Hello,
</snip>
> >How-To-Repeat:
> # echo "set timeout interval 1" >> /etc/pf.conf
> # pfctl -f /etc/pf.conf
>
> <wait a few seconds>
>
> >Fix:
> Not known.
I've used same steps to reproduce the panic. This is what I could
see in resulting crash:
The system died at line 1441 in pf_free_state():
1415 void
1416 pf_free_state(struct pf_state *cur)
1417 {
1418 struct pf_rule_item *ri;
1419
1420 PF_ASSERT_LOCKED();
....
1440 pf_normalize_tcp_cleanup(cur);
1441 pfi_kif_unref(cur->kif, PFI_KIF_REF_STATE);
1442 TAILQ_REMOVE(&state_list, cur, entry_list);
1443 if (cur->tag)
1444 pf_tag_unref(cur->tag);
1445 pf_state_unref(cur);
the instruction, where we died was as follows:
Stopped at pf_free_state+0xfe: movq %rcx,0x28(%rax)
there was -1 in rax. the -1 at offset 0x28 indicates the `cur` has been
removed from state_list. To explain how is it possible, we need to step
back to pf_free_state() caller, which is pf_purge_expired_states():
1453 static struct pf_state *cur = NULL;
1454 struct pf_state *next;
1455 SLIST_HEAD(pf_state_gcl, pf_state) gcl;
1456
1457 PF_ASSERT_UNLOCKED();
1458 SLIST_INIT(&gcl);
1459
1460 PF_STATE_ENTER_READ();
1461 while (maxcheck--) {
1462 /* wrap to start of list when we hit the end */
1463 if (cur == NULL) {
1464 cur = pf_state_ref(TAILQ_FIRST(&state_list));
1465 if (cur == NULL)
1466 break; /* list empty */
1467 }
1468
1469 /* get next state, as cur may get deleted */
1470 next = TAILQ_NEXT(cur, entry_list);
1471
1472 if ((cur->timeout == PFTM_UNLINKED) ||
1473 (pf_state_expires(cur) <= time_uptime))

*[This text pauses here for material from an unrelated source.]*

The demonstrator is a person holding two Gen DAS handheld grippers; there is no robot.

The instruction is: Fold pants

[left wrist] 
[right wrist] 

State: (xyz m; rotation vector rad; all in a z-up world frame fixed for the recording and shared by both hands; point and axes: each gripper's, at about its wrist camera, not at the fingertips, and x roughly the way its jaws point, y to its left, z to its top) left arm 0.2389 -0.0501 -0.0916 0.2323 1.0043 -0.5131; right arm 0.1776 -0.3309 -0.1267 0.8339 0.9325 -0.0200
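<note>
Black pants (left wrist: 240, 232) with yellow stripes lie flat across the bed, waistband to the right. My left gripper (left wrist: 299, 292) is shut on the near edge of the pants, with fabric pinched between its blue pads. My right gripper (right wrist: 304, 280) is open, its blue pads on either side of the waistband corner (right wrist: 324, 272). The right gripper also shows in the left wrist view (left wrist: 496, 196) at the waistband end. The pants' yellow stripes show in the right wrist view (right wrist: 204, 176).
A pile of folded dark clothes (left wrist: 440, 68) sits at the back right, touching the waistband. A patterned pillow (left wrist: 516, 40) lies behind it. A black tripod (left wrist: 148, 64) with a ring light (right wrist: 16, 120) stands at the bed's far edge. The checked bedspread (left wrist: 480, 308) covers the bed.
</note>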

1474 SLIST_INSERT_HEAD(&gcl, cur, gc_list);
1475 else
1476 pf_state_unref(cur);
1477
1478 cur = pf_state_ref(next);
1479 }
I think the problem is the first 'while (maxcheck--)' loop may actually
wrap around the state_list and re-insert the `cur` to garbage collector list
again. Such sequence of events would match the panic I could see. I think
the right fix is to break from the while loop as soon, as we reach
the end of the state_list.
I've also noticed yet another minor problem there in loop, which
processes the garbage collector list:
1487 while ((next = SLIST_FIRST(&gcl)) != NULL) {
1488 SLIST_REMOVE_HEAD(&gcl, gc_list);
1489 if (next->timeout == PFTM_UNLINKED)
1490 pf_free_state(next);
1491 else if (pf_state_expires(next) <= time_uptime)) {
1492 pf_remove_state(next);
1493 pf_free_state(next);
1494 }
1495
1496 pf_state_unref(next);
1497 }
at line 1491, we don't need to recalculate expiration time. The `next` item is
on the garbage collector list already, so it must be expired for sure.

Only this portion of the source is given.